**What you will do:** The answer should contain only the lines from the beginning of the entries through the line that holds "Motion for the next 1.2", given again exactly, with no pictures.

----

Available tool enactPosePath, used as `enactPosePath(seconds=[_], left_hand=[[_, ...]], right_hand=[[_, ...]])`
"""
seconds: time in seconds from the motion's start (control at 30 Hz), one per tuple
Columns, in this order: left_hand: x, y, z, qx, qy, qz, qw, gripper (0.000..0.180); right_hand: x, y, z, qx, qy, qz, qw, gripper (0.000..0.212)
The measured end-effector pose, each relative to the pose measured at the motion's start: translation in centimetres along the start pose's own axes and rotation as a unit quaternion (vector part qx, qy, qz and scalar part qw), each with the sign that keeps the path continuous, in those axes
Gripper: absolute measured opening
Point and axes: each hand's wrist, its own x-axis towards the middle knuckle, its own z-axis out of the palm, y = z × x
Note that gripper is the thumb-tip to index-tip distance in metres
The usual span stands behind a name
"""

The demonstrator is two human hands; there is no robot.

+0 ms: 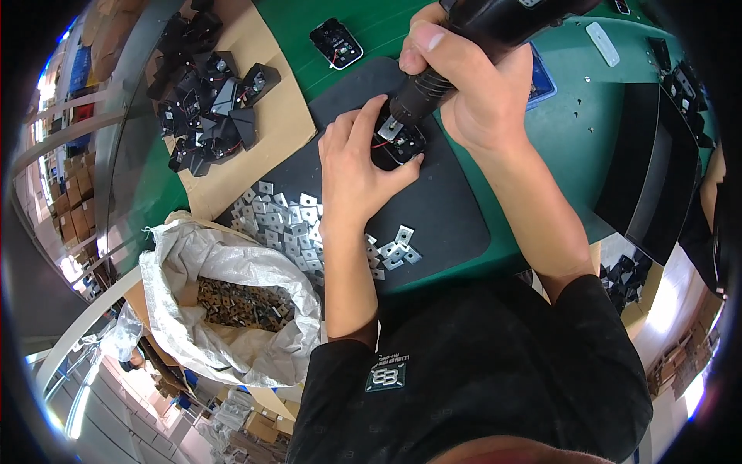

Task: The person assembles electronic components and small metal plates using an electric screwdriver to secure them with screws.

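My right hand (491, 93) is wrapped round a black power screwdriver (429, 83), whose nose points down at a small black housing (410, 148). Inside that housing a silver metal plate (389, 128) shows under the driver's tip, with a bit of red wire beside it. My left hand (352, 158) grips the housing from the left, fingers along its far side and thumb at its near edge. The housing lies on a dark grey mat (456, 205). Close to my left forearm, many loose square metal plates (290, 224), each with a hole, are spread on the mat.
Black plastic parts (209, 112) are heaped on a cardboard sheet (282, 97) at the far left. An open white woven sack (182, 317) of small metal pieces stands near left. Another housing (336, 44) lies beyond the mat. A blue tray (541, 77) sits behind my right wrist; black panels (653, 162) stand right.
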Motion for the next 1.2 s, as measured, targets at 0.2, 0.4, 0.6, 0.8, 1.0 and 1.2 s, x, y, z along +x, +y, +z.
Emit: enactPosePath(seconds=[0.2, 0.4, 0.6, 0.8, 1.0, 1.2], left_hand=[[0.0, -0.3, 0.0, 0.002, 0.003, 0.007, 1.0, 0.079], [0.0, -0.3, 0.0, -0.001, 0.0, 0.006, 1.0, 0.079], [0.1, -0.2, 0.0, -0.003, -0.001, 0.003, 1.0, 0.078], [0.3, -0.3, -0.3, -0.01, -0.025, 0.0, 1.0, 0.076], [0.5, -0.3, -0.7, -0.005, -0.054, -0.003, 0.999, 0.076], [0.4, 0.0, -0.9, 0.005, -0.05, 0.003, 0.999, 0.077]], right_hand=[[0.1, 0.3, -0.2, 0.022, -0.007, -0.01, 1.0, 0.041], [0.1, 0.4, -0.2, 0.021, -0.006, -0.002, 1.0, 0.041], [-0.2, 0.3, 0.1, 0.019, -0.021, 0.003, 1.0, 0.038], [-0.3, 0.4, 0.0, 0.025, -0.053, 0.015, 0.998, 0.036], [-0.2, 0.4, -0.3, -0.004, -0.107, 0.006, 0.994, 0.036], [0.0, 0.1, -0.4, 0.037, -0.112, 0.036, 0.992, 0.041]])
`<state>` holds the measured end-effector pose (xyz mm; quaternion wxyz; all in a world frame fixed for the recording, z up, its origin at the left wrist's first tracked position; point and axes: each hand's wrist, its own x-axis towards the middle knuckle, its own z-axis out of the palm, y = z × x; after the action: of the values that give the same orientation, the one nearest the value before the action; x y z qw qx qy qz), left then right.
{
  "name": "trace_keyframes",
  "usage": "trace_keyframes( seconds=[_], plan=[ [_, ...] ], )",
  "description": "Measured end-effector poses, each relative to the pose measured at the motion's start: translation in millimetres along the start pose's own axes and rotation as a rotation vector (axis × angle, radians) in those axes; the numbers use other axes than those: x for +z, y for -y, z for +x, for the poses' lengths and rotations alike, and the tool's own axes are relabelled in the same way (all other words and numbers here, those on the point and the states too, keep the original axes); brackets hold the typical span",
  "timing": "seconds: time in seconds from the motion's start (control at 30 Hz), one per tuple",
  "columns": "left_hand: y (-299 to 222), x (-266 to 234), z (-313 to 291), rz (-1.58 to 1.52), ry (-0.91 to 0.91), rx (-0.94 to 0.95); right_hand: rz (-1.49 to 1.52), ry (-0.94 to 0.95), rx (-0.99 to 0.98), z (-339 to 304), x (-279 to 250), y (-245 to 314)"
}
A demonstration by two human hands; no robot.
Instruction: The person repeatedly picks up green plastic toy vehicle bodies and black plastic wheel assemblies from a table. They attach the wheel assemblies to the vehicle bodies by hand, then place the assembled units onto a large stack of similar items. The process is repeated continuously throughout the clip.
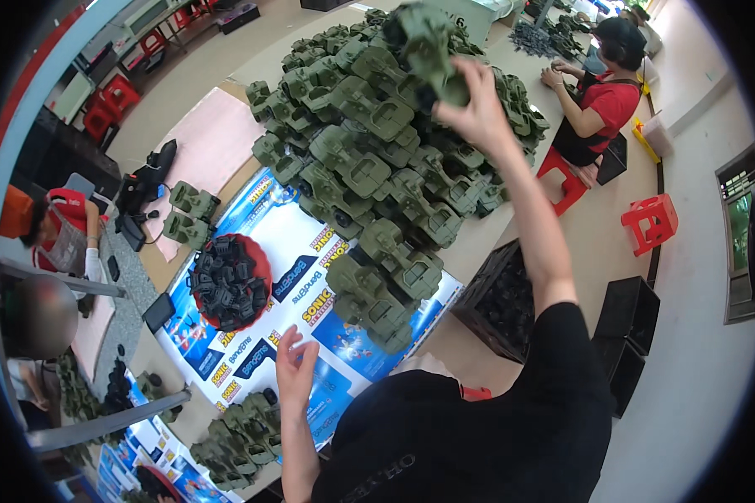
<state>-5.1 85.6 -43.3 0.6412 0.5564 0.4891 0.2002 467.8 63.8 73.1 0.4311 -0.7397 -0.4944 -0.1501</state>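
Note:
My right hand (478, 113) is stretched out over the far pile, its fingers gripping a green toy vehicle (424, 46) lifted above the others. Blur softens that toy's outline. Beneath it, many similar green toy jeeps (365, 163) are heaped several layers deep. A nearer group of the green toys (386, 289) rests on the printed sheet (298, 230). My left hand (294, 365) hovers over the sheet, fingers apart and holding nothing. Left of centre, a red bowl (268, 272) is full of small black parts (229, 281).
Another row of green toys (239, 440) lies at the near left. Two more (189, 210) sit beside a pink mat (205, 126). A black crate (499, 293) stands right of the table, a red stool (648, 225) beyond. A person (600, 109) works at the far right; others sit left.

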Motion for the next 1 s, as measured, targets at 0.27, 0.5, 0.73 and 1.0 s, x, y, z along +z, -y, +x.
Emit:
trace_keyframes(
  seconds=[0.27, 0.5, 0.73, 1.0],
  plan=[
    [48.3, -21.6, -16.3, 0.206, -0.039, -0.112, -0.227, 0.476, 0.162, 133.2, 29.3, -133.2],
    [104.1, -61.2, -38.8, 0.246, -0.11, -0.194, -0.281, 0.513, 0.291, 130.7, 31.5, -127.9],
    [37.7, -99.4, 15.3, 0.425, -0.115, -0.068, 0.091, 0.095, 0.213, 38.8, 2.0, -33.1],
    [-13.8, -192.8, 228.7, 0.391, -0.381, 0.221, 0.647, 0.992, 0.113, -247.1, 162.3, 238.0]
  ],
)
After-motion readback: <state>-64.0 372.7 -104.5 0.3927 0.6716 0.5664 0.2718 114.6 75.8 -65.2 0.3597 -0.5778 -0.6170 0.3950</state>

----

**Written solution:**
Available tool enactPosePath, used as `enactPosePath(seconds=[_], left_hand=[[_, ...]], right_hand=[[_, ...]])`
"""
seconds: time in seconds from the motion's start (control at 30 Hz), one per tuple
Columns, in this order: left_hand: x, y, z, qx, qy, qz, qw, gripper (0.000..0.180); right_hand: x, y, z, qx, qy, qz, qw, gripper (0.000..0.212)
The measured end-effector pose, each relative to the pose measured at the motion's start: translation in centimetres along the start pose's own axes and rotation as a unit quaternion (vector part qx, qy, qz and scalar part qw), each with the sign that keeps the path continuous, in those axes
Gripper: absolute measured opening
Point and axes: each hand's wrist, its own x-axis towards the middle knuckle, its own z-axis out of the palm, y = z × x
Note that gripper is the thumb-tip to index-tip distance in metres
The usual span stands behind a name
"""

The demonstrator is two human hands; there is no robot.

+0 ms: 

Task: The person assembles electronic components and small metal plates using an electric screwdriver to secure them with screws.

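My right hand (491, 93) is wrapped round a black power screwdriver (429, 83), whose nose points down at a small black housing (410, 148). Inside that housing a silver metal plate (389, 128) shows under the driver's tip, with a bit of red wire beside it. My left hand (352, 158) grips the housing from the left, fingers along its far side and thumb at its near edge. The housing lies on a dark grey mat (456, 205). Close to my left forearm, many loose square metal plates (290, 224), each with a hole, are spread on the mat.
Black plastic parts (209, 112) are heaped on a cardboard sheet (282, 97) at the far left. An open white woven sack (182, 317) of small metal pieces stands near left. Another housing (336, 44) lies beyond the mat. A blue tray (541, 77) sits behind my right wrist; black panels (653, 162) stand right.
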Motion for the next 1.2 s, as measured, targets at 0.2, 0.4, 0.6, 0.8, 1.0 and 1.2 s, x, y, z along +x, +y, +z.

The work on this exercise has been finished.